What I was going to say is those two RSJ will be of a size maybe not big enough to convert to a single span. You would then have to modify the outside supports to accept a stronger single RSJ. Clearly needs a structural guy who knows how to calculate requirements.

I hope you can find the right place, better place soon. Good luck with your search.


----------



## MDC250 (Jan 4, 2014)

Annoyed for you mate, that’s rotten luck.

We got to day before exchange years back and our buyers pulled out as their investments weren’t worth as much as they thought.

Lost the onwards purchase and had sunk money into a structural survey, mortgage reservation fees etc.

Funny how it worked out in the end, we bought 2 doors down on the opposite side of the road.

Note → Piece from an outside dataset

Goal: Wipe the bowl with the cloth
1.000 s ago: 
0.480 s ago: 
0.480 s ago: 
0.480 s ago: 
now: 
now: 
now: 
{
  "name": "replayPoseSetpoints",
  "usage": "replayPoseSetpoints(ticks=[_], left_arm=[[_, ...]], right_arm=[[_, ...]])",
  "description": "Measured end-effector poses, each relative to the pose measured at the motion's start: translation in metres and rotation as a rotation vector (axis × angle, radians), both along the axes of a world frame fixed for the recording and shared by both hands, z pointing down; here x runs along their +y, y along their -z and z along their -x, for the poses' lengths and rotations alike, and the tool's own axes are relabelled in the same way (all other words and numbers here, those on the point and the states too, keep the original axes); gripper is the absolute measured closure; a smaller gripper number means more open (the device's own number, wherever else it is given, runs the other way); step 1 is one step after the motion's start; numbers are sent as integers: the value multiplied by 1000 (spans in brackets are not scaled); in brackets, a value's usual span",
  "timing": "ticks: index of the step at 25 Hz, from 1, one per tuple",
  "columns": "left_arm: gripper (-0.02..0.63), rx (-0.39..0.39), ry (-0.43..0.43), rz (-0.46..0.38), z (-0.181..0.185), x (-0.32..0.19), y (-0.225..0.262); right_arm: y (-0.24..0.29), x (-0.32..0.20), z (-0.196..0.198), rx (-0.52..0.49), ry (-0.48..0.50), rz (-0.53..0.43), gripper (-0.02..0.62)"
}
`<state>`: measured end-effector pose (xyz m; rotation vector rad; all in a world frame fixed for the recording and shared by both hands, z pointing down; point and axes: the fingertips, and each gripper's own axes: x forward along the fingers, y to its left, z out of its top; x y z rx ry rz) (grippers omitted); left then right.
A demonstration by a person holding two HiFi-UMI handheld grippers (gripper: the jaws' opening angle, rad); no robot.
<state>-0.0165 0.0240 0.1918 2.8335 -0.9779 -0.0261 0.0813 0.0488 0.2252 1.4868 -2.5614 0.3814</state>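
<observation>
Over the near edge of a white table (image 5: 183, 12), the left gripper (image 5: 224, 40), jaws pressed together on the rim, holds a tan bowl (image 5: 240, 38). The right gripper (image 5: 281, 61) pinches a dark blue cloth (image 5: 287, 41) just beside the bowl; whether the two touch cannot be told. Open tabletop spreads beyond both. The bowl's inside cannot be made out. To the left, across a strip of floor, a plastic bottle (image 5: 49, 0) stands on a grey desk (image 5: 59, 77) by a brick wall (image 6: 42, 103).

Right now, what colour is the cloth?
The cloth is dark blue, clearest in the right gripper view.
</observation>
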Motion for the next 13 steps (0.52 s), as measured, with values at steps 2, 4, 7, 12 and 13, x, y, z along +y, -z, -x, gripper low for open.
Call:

Nicer house and couldn’t have afforded at the time of original sale.

Won’t feel like it now but these things happen for a reason, right one will come along.


----------



## nbray67 (Mar 22, 2012)

MDC250 said:


> Annoyed for you mate, that's rotten luck.
> 
> We got to day before exchange years back and our buyers pulled out as their investments weren't worth as much as they thought.
> 
> ...


Cheers Mike.

Yeah, our solicitor said the same thing, things happen for a reason.

Today, another messer, booked to view a nice barn conversion at 1pm, estate agent rang back a hour or so later saying can we make it 1.30pm instead, agreed to that.

Went to look/drive by another property en-route to the 1.30pm appt to get a call again saying sorry, can you make it 2.15pm now!!!

I said we were only 15mins away at another property and weren't hanging about for another 1hr.

The market is, unfortunately, very very messy at the moment so we've little to no interest in sellers who want to call the shots as and when they like it.

Agent rang me back later and said the seller will be about Sun for 1hr only so we've told him to forget it, if the seller can't be arsed, neither can we.

I said to him 'no wonder it's been on sale since July with a seller with such a crap attitude towards gaining a 485k sale'.


----------



## MDC250 (Jan 4, 2014)

Should be a register of clowns who mess around in these situations, stressful enough as it is.


----------



## Andyblue (Jun 20, 2017)

Sorry to hear about this mate - properly rubbish thing to happen / to do. 

Think Scotland have it sorted out with buying / selling...


----------



## Nick-ST (Mar 4, 2013)

Andyblue said:


> Sorry to hear about this mate - properly rubbish thing to happen / to do.
> 
> Think Scotland have it sorted out with buying / selling...


What's the difference in Scotland?


----------



## Andy from Sandy (May 6, 2011)

I believe it is your word is your bond.


----------